Messagepar Mangelune » 21 Fév 2015, 12:36

Non effectivement, John H. Kim ne va pas aussi loin dans l'analyse que Romaric.

Cela dit il a le mérite d'identifier deux paradigmes différents, l'un d'entre eux traitant en gros des storygames mais aussi d'une tendance de plus en plus importante dans les jdr, notamment indépendants, et qui place l'histoire avant le reste (des jeux comme InSpectres, A Quiet Year, A Taste of Murder accordent plus d'importance à ce qui est raconté qu'à l'incarnation d'un personnage dans un univers). Ce paradigme là est globalement écarté par le Maesltrom (on sait combien Romaric les aime ces jeux).

De plus je trouve que même s'il prétend se concentrer sur les jdr tradis avec un MJ, on sent qu'il parle de tous les jeux au fond. En fait si on lit entre les lignes le paradigme "création d'histoire" tendrait à rejeter le MJ tandis que le paradigme "réalité virtuelle" nécessiterait un MJ pour poser un décors et permettre aux joueurs de se concentrer sur l'immersion.

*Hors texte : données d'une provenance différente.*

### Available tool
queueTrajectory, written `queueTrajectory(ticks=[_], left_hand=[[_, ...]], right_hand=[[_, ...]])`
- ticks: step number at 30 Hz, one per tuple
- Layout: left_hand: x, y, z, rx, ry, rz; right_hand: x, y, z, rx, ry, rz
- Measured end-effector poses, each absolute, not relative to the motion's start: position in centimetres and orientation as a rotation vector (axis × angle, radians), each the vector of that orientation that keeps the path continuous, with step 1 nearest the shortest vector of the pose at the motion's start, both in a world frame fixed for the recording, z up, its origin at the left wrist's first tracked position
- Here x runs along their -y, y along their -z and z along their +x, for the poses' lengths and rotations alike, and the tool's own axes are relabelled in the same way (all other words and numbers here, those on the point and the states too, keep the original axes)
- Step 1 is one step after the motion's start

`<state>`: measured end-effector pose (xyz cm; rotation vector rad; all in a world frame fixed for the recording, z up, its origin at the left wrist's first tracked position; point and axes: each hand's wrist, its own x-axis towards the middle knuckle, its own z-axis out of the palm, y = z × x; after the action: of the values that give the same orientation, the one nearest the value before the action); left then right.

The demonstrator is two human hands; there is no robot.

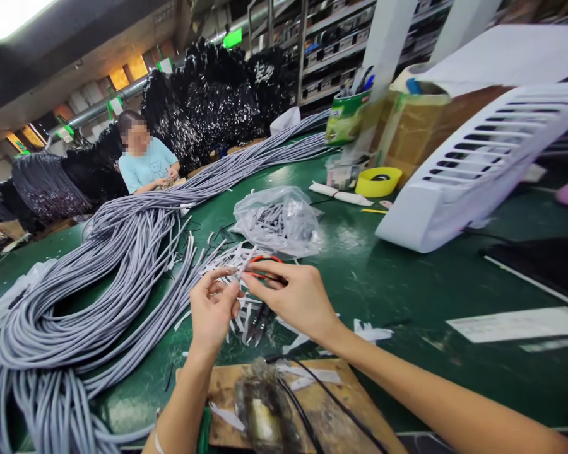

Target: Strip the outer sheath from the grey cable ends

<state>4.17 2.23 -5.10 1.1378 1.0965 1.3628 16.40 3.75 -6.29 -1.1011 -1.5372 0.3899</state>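
My left hand [214, 306] and my right hand [296, 291] meet above the middle of the bench, fingertips pinched together. Between them is a thin pale grey piece [249, 258], which looks like a cable end; the fingers cover most of it. Just behind and below the hands lie cutters with orange-red handles [271, 257], their dark jaws pointing toward me among white scraps [239, 320]. A large bundle of grey cables [108, 252] sweeps along the left, with loose ends close to my left hand.
A clear bag of small grey parts [284, 221] lies beyond my hands. In front of me is a wooden board [350, 410] bearing a dark block and black cords. A white slotted casing [473, 170], yellow tape roll [378, 181] and green can [346, 116] stand right. Another person [149, 161] sits across.
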Motion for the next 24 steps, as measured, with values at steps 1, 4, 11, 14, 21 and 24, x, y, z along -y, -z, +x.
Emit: queueTrajectory(ticks=[1, 4, 11, 14, 21, 24], left_hand=[[-2.2, 5.1, 4.2, -1.09, -1.356, 1.145], [-2.0, 5.2, 4.4, -1.045, -1.329, 1.157], [-1.9, 5.0, 4.5, -0.828, -1.286, 1.1], [-1.9, 5.1, 4.5, -0.805, -1.3, 1.062], [-1.9, 5.0, 4.8, -0.821, -1.303, 1.007], [-1.6, 4.8, 5.0, -0.814, -1.339, 0.935]], right_hand=[[-3.7, 6.3, 16.4, 1.532, -0.426, -1.099], [-3.6, 6.1, 16.5, 1.526, -0.452, -1.051], [-3.9, 6.0, 16.4, 1.461, -0.613, -1.056], [-4.2, 6.1, 16.4, 1.404, -0.803, -1.019], [-3.3, 5.7, 16.1, 1.331, -0.833, -0.901], [-2.7, 5.7, 15.6, 1.194, -0.848, -0.872]])
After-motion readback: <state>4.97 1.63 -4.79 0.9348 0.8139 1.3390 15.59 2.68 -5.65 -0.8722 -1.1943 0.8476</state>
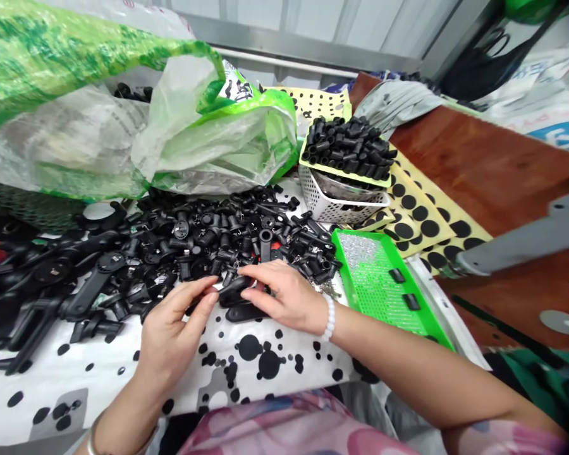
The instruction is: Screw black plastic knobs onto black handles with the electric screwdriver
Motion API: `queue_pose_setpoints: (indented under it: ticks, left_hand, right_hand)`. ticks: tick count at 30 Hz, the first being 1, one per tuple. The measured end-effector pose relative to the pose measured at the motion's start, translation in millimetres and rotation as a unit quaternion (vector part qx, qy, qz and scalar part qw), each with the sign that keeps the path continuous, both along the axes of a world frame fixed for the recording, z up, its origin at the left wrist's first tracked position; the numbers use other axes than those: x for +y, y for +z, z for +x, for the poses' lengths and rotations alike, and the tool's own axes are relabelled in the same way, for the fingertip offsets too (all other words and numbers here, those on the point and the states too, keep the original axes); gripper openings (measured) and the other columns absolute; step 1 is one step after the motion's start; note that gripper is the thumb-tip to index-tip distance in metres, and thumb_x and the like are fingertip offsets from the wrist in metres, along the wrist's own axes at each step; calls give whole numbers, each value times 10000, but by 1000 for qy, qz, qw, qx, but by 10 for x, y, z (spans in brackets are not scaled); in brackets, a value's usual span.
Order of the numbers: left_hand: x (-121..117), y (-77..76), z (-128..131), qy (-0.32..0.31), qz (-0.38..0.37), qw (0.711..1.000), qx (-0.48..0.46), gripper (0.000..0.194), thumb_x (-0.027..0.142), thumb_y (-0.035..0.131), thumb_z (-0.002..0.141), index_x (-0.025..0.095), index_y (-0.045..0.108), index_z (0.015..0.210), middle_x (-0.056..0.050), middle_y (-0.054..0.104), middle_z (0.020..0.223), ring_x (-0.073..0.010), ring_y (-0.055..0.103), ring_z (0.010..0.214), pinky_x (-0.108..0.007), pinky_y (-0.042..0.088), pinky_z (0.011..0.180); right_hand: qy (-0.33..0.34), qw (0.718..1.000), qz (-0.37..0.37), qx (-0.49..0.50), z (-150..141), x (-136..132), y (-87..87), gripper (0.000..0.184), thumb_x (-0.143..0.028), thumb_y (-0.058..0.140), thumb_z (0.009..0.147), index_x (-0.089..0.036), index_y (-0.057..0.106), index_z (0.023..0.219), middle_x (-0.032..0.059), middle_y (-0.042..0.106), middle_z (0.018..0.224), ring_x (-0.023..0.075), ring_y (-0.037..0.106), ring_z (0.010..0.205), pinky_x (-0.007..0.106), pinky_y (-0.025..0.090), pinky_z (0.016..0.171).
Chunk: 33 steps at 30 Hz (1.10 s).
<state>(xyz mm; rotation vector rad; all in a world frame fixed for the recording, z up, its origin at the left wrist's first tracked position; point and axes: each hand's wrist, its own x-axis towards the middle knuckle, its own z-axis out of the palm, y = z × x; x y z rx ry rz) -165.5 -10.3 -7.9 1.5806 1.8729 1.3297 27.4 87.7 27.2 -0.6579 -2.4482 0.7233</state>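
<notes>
Between my two hands is a small black plastic part [234, 291], dark and rounded, its exact kind not clear. My left hand [168, 332] has thumb and forefinger closed at the part's left end. From the other side, the thumb and fingers of my right hand [291, 297] pinch its right end. Just under it lies a black plastic arm [243, 311] on the spotted table cover [251, 360]. A black arm with a ring-shaped end [265, 243] points away behind my right fingers. Beyond my fingertips spreads a heap of black plastic parts [208, 230].
Right of my hands, a green tray [374, 284] holds small silvery pieces and two black pieces. Behind it, a white basket [332, 205] carries a heaped tray of black tubes [348, 148]. Sheets of black round stickers [415, 212] lie alongside. Plastic bags [208, 145] crowd the back left.
</notes>
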Motion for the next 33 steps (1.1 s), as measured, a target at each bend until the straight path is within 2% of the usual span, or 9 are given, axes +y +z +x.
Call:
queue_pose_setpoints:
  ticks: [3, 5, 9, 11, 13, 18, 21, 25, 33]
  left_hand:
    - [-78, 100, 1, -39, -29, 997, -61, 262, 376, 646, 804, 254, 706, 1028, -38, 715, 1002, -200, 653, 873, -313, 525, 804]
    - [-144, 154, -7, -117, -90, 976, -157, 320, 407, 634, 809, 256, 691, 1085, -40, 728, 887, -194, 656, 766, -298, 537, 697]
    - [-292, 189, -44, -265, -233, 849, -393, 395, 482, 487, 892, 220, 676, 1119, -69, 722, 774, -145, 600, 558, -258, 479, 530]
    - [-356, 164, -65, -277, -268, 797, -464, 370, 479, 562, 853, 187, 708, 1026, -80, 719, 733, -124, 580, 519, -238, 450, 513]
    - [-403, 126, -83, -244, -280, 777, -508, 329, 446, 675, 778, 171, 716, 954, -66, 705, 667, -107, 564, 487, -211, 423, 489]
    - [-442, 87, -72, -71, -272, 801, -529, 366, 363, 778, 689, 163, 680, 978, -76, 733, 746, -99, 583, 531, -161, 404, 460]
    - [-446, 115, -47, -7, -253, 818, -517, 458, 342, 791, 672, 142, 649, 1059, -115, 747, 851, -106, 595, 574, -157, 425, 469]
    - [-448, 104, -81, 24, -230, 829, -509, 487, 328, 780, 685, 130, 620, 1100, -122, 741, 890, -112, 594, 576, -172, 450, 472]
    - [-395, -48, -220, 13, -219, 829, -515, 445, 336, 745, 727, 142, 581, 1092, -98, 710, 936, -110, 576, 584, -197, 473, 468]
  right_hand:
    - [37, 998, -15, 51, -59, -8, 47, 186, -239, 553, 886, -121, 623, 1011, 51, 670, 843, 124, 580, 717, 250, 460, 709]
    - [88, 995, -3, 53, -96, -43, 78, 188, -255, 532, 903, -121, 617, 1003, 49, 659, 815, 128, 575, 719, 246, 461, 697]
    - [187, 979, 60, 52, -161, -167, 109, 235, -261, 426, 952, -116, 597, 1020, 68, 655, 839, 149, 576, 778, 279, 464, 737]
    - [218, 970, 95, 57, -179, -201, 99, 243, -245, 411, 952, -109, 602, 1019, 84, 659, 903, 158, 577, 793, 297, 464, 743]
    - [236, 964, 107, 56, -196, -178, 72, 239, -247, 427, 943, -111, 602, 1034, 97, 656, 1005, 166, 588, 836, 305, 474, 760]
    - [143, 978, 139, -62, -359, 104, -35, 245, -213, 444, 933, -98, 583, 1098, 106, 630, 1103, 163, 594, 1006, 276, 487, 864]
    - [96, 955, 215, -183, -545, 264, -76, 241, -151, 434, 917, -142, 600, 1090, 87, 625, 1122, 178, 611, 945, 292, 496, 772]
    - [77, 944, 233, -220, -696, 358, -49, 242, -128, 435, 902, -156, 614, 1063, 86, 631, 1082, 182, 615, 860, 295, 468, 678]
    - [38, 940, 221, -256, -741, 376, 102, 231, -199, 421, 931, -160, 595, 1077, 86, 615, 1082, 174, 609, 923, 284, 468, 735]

C'est là où je suis trèèèèès curieux Romaric : tous les podcasts de la Cellule tendent à démontrer que ta vision est orientée vers un jdr avec MJ (immersion, exploration, révélations). Tu dis toi-même avoir beaucoup de mal avec la responsabilité/narration très partagée et les storygames te laissent globalement froid. Sens, même s'il interroge très intelligemment ce système, va dans ce sens. Dès lors, la théorie du Maestrom ne concerne-t-elle pas finalement le paradigme "réalité virtuelle" avec sa répartition traditionnelle MJ/joueurs (qui dans une certaine mesure vaut aussi pour des jeux comme Zombie Cinema) ?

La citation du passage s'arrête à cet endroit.